Lesehalle, eingezäunt

Letzter Tag im Urlaub, letzter Gang zur „Dünen-Promenade“, mit der ich meinen Frieden gemacht habe, gibt es doch hier schicke Bänke, wo man auf die nächtliche See, auf und in den Himmel schauen kann. Alles zu hell, zuviel – aber gut, immerhin sitzen. Das selbstleuchtende digitale Endgerät bräuchte kein zusätzliches Licht.

Ganz anders der Leser in einer fiktiven, verflossenen Lesehalle! Am Abend fände er sich ein, hätte gegessen und getrunken, ungestillt aber der Hunger nach Informationen, aktuell und historisch, echt und fiktiv. Er streifte durch die Regale, hätte die Wahl: Das ‚Gute Buch‘, die aktuelle Zeitung, von hier, von woanders, etwa aus dem Ausland.

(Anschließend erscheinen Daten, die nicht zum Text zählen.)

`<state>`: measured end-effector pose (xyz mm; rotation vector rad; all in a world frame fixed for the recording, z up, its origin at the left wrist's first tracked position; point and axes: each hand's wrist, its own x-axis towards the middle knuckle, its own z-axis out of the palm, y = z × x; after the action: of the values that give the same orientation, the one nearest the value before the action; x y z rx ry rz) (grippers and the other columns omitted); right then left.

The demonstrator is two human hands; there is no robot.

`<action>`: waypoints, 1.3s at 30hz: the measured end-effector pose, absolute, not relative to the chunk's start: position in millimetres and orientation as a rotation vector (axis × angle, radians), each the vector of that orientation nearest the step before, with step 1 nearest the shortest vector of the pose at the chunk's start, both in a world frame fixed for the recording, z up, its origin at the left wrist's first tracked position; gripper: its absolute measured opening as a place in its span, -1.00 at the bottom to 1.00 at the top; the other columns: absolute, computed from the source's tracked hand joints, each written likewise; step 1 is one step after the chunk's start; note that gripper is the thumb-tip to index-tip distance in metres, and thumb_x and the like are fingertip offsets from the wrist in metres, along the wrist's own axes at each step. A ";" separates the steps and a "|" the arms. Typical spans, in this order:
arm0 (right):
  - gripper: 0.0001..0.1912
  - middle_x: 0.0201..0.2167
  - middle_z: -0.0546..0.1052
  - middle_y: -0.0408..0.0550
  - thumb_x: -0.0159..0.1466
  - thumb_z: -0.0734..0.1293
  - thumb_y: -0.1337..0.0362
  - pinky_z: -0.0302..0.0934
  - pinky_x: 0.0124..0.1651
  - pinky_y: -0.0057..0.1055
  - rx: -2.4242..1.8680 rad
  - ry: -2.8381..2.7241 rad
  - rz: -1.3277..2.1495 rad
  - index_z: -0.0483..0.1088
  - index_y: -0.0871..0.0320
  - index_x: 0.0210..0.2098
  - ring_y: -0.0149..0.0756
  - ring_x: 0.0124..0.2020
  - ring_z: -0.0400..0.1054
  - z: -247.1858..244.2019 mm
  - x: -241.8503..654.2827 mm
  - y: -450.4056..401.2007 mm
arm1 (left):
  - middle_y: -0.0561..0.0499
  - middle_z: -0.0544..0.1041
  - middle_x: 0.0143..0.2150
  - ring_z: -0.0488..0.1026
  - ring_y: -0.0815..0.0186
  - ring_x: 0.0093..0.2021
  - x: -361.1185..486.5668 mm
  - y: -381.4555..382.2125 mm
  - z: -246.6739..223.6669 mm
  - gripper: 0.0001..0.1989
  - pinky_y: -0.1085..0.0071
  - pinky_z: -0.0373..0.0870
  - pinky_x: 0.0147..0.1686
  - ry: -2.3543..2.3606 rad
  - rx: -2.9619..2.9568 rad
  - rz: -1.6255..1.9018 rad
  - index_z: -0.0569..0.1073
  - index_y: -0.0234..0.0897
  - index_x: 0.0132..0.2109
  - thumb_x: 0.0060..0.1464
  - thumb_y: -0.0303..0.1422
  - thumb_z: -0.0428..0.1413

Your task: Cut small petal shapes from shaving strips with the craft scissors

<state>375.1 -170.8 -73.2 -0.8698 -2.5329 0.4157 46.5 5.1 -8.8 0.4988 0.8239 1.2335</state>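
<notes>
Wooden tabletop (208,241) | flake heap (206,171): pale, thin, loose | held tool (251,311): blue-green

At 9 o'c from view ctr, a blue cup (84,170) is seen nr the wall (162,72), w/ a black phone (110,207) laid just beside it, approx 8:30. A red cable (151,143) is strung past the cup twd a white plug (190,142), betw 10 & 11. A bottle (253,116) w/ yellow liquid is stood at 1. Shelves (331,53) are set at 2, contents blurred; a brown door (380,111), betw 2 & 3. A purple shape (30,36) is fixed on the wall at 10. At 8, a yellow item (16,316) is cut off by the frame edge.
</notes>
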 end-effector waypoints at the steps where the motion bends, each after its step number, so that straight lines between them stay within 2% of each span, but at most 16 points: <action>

Stattdessen: Ein Zaun! Alles zu. Leer die Leesehalle. Wo sind die „Nutzungskonzepte“? Wo der Investor? Für Wärme ist gesorgt, auch für’s Sanitäre – „erstklassig“ die Lage!

Drei halbe Millionen, das kann doch kein Problem sein! Die Leute lesen machen, einfach so, ohne Konsumzwang, im Ruhe. Handies wären abzugeben, am Eingang, in einem Körbchen wie die Waffen der Piraten in der Pinte von Grevesmühlen. Einfach lesen. Die Synapsen schulen, altbewährt, ohne Multitasking.

Rund um die Uhr offen! Wer so früh zu Abend isst wie hier wird doch wohl auch mal zu nächtlicher Stunde wach! Oder will des Morgens aus dem Bett – in die Lesehalle! Kaffee könnte gereicht werden, zur Lektüre. Oder Tee. Danach wohlinformiert zurück, an den Ferienhaus-Frühstückstisch! „Was meint Ihr, was ich las!“

Und das Handy – vergessen. In der Lesehalle.